# [What you have to do]
Give back the whole listing verbatim, printing none of its pictures.

# [Dataset content]
== Segment start ==

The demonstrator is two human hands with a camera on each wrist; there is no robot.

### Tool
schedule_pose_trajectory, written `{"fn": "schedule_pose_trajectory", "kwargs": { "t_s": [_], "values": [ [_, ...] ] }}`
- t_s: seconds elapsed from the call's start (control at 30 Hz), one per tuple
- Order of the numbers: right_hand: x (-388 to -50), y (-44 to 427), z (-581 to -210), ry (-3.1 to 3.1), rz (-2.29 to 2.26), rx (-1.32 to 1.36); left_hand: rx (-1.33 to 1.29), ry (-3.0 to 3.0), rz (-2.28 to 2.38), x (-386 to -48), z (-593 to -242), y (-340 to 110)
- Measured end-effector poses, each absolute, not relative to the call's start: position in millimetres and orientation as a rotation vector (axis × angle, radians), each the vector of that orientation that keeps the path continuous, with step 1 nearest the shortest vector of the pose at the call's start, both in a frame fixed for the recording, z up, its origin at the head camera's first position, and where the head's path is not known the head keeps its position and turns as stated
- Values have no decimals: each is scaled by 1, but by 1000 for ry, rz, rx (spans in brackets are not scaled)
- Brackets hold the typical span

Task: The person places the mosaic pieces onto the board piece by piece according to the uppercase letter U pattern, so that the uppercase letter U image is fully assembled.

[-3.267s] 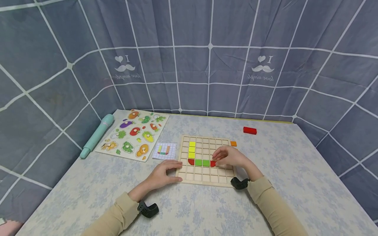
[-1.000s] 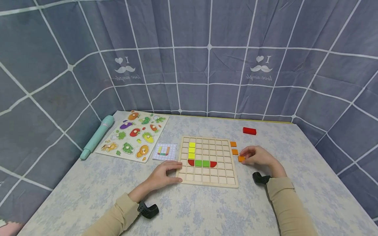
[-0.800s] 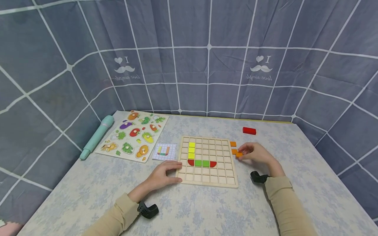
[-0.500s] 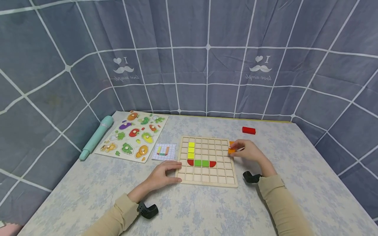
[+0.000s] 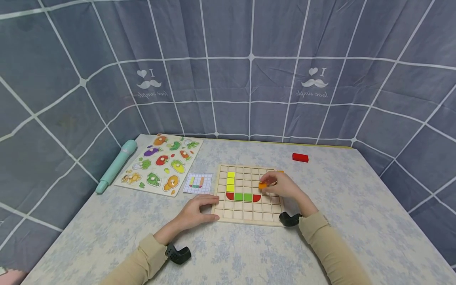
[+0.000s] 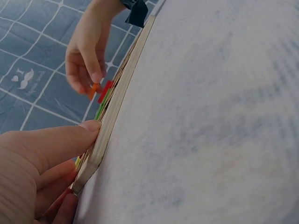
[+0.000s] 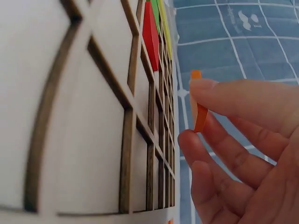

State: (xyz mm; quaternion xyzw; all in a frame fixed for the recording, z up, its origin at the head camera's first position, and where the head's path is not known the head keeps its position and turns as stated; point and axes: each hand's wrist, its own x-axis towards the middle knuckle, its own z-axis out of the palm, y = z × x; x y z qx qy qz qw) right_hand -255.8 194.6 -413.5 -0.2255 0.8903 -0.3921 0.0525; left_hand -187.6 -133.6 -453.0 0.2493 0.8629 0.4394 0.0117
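A wooden grid board (image 5: 246, 215) lies flat on the table, with a column of yellow square tiles (image 5: 230, 181) and a row of green tiles (image 5: 244, 196) between two red round-cornered tiles. At the board's left rim rests my left hand (image 5: 194, 209), thumb and fingertips touching the edge; the left wrist view shows the thumb on the rim. My right hand (image 5: 283, 186) pinches an orange square tile (image 7: 201, 119) between thumb and fingers, above the right half of the board. A sliver of another orange tile (image 5: 280, 171) shows behind the right hand, which hides the spot beside it.
Left of the board lies a small pattern card (image 5: 198, 183). Farther left are a vegetable puzzle board (image 5: 167, 170) and a turquoise tube-like object (image 5: 116, 166). A red block (image 5: 300, 157) lies at the back right. Curtains border the table.
The right hand has left the red tile on the board, picked up an orange tile right of the board and carried it left over the grid. The left hand has stayed at the rim.
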Motion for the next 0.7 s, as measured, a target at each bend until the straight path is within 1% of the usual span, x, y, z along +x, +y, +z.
{"fn": "schedule_pose_trajectory", "kwargs": {
  "t_s": [0.37,0.63,0.7],
  "values": [
    [-255,182,-420,2662,-1113,-743,781,2704,1359,-188,-453,-134],
    [-254,176,-426,2693,-1096,-676,778,2707,1362,-188,-455,-134],
    [-254,176,-427,2696,-1101,-693,774,2707,1364,-188,-455,-134]
  ]
}}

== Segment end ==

# [Solved exercise]
The demonstrator is two human hands with a camera on each wrist; there is no robot.

### Tool
schedule_pose_trajectory, written `{"fn": "schedule_pose_trajectory", "kwargs": { "t_s": [_], "values": [ [_, ...] ] }}`
- t_s: seconds elapsed from the call's start (control at 30 Hz), one per tuple
- Order of the numbers: right_hand: x (-388 to -50), y (-44 to 427), z (-581 to -210), ry (-3.1 to 3.1), rz (-2.29 to 2.26), rx (-1.32 to 1.36); left_hand: rx (-1.33 to 1.29), ry (-3.0 to 3.0), rz (-2.28 to 2.38), x (-386 to -48), z (-593 to -242), y (-340 to 110)
- Measured end-effector poses, each absolute, not relative to the call's start: position in millimetres and orientation as a rotation vector (axis × angle, radians), each the vector of that orientation that keeps the path continuous, with step 1 nearest the shortest vector of the pose at the call's start, both in a frame fixed for the recording, z up, its origin at the head camera's first position, and where the head's path is not known the head keeps its position and turns as stated
- Values have no decimals: each is scaled by 1, but by 1000 for ry, rz, rx (spans in brackets are not scaled)
- Brackets hold the typical span

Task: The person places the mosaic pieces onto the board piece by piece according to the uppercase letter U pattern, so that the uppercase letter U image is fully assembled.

[-3.267s] 
[-1.000s] 
[-0.800s] 
[-0.500s] 
[+0.000s] 
[+0.000s] 
[+0.000s] 

State: (xyz mm; quaternion xyzw; all in a frame fixed for the recording, z up, its origin at the head camera's first position, and where the head's path is not known the head keeps its position and turns as stated; point and axes: each hand's wrist, its own x-axis towards the middle knuckle, its own z-axis out of the palm, y = z × x; x y z qx qy qz qw) right_hand -255.8 194.6 -413.5 -0.2255 0.8903 -0.3921 0.0525; left_hand -187.6 -133.6 -453.0 0.2493 0.8629 0.4394 0.0117
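A wooden grid board (image 5: 246, 215) lies flat on the table, with a column of yellow square tiles (image 5: 230, 181) and a row of green tiles (image 5: 244, 196) between two red round-cornered tiles. At the board's left rim rests my left hand (image 5: 194, 209), thumb and fingertips touching the edge; the left wrist view shows the thumb on the rim. My right hand (image 5: 283, 186) pinches an orange square tile (image 7: 201, 119) between thumb and fingers, above the right half of the board. A sliver of another orange tile (image 5: 280, 171) shows behind the right hand, which hides the spot beside it.
Left of the board lies a small pattern card (image 5: 198, 183). Farther left are a vegetable puzzle board (image 5: 167, 170) and a turquoise tube-like object (image 5: 116, 166). A red block (image 5: 300, 157) lies at the back right. Curtains border the table.
The right hand has left the red tile on the board, picked up an orange tile right of the board and carried it left over the grid. The left hand has stayed at the rim.
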Motion for the next 0.7 s, as measured, a target at each bend until the straight path is within 1% of the usual span, x, y, z along +x, +y, +z.
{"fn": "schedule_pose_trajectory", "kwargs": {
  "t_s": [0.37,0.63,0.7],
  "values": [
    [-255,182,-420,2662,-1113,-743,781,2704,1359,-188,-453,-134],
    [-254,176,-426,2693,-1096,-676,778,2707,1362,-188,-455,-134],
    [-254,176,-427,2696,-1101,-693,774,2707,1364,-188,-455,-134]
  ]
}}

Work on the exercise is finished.